— Work instruction —
Beginning with the line that contains "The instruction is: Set", retype the entries below exactly, ending with the line that contains "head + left". Leave out any pictures.

— Extracted data —
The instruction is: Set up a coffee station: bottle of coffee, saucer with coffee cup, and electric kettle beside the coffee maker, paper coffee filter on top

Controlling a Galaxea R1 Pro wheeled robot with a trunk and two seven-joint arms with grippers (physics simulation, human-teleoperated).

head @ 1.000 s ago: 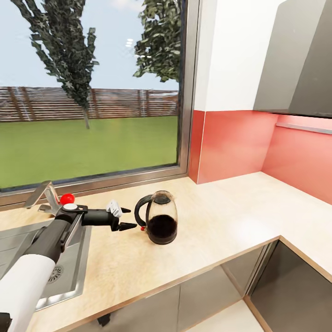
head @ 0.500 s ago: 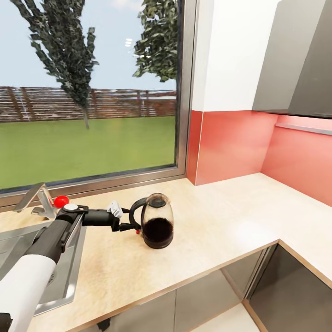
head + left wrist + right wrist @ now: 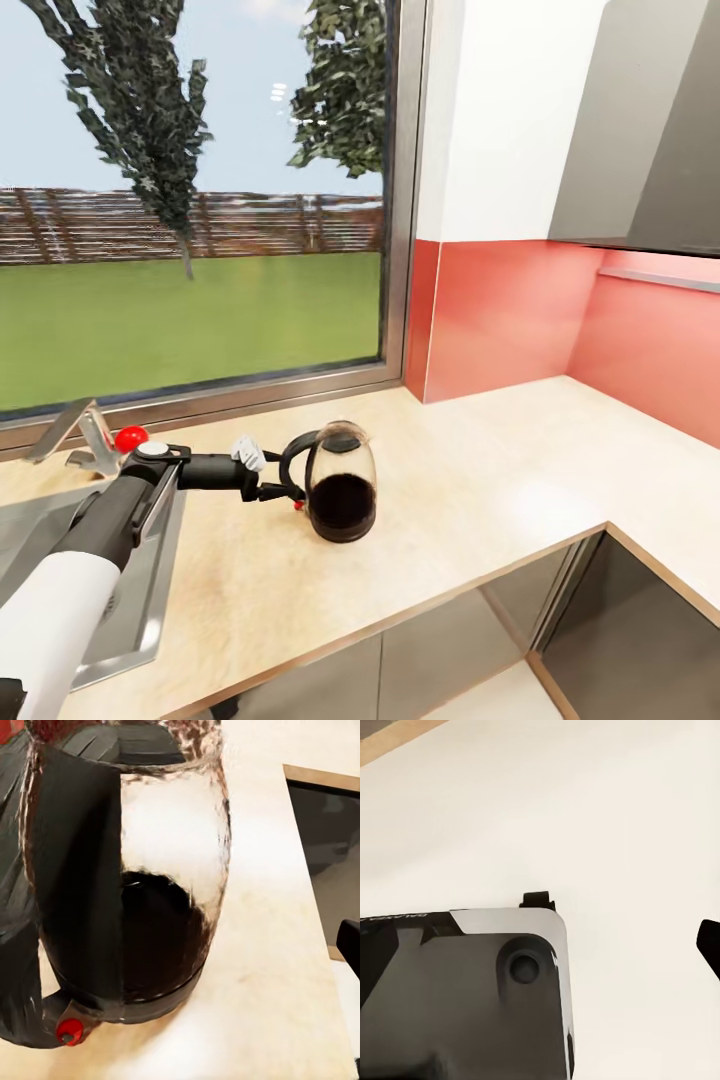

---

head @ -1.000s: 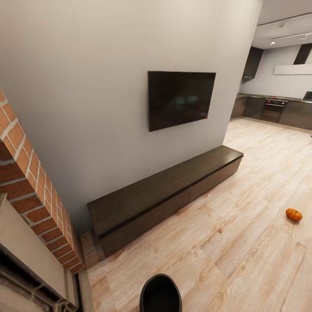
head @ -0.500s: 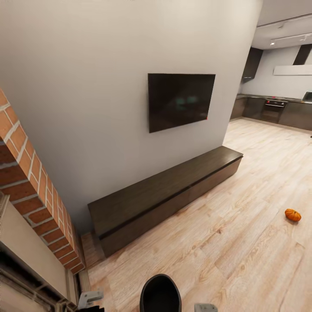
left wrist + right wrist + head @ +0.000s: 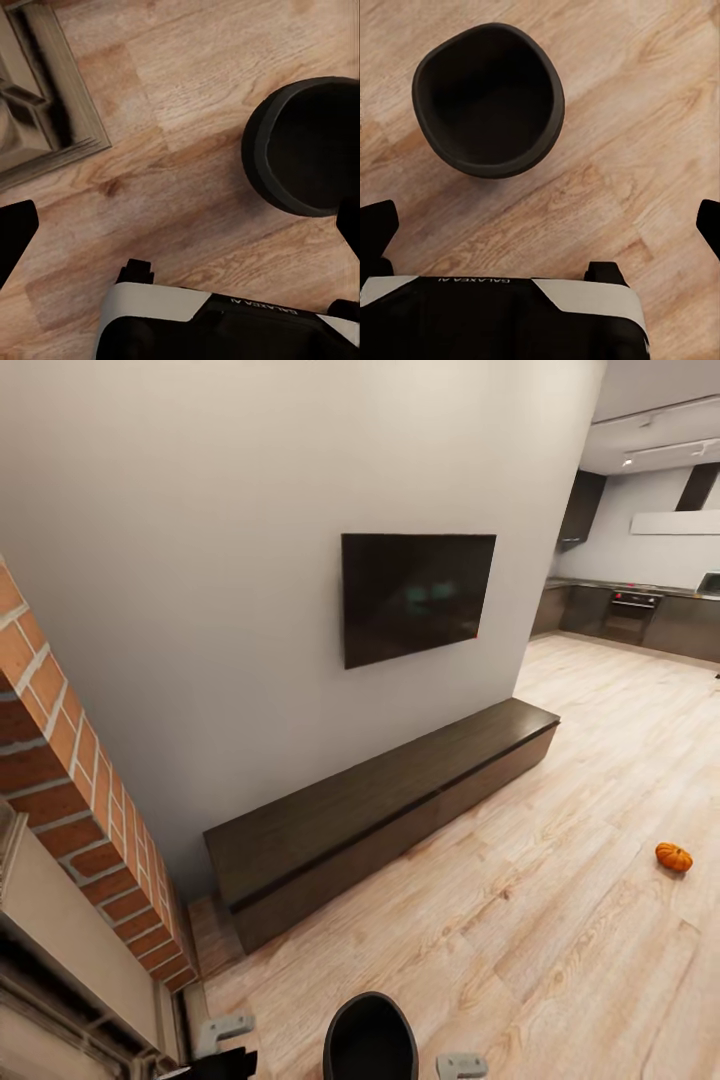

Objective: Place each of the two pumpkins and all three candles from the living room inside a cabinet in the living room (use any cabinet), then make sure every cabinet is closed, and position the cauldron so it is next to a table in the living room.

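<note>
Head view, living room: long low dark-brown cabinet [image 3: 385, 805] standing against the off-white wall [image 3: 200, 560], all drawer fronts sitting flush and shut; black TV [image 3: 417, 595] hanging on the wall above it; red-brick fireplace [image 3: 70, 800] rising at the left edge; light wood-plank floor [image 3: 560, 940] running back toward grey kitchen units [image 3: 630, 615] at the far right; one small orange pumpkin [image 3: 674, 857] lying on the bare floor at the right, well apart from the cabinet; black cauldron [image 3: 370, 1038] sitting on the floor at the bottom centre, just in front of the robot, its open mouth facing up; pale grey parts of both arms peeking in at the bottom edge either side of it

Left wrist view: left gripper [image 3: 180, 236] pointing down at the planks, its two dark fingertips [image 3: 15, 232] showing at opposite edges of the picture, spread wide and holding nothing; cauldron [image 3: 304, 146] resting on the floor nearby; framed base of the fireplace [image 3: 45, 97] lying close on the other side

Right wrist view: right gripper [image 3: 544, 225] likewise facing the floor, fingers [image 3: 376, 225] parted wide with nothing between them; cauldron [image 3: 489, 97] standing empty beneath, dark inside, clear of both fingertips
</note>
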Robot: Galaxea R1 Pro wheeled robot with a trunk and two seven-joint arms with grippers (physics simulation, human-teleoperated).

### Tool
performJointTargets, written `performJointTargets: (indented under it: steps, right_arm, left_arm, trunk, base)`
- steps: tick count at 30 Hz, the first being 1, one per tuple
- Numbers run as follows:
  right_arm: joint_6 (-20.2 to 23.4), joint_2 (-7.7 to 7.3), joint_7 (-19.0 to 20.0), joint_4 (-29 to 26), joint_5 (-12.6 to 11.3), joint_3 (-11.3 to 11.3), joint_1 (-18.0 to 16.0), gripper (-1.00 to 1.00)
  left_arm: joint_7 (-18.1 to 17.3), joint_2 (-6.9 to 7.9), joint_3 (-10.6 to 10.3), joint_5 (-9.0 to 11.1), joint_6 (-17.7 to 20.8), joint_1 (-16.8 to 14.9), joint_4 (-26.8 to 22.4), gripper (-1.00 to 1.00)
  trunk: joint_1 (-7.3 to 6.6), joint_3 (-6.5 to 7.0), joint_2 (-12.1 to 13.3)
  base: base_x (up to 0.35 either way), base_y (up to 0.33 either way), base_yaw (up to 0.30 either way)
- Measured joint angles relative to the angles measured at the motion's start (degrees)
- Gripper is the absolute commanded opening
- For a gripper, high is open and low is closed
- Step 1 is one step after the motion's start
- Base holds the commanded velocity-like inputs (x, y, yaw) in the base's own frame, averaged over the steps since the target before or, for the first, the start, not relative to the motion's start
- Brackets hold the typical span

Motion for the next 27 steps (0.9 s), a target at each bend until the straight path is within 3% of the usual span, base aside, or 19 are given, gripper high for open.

— Task solution —
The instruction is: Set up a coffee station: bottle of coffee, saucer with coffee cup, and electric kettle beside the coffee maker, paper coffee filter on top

Controlling a Galaxea R1 Pro wheeled robot with a trunk and two seven-joint arms with grippers (physics simulation, human-teleoperated).

head @ 1.000 s ago: 
head @ 0.500 s ago: 
head + left wrist + right wrist @ now: 

What the exercise asked for has been given in full.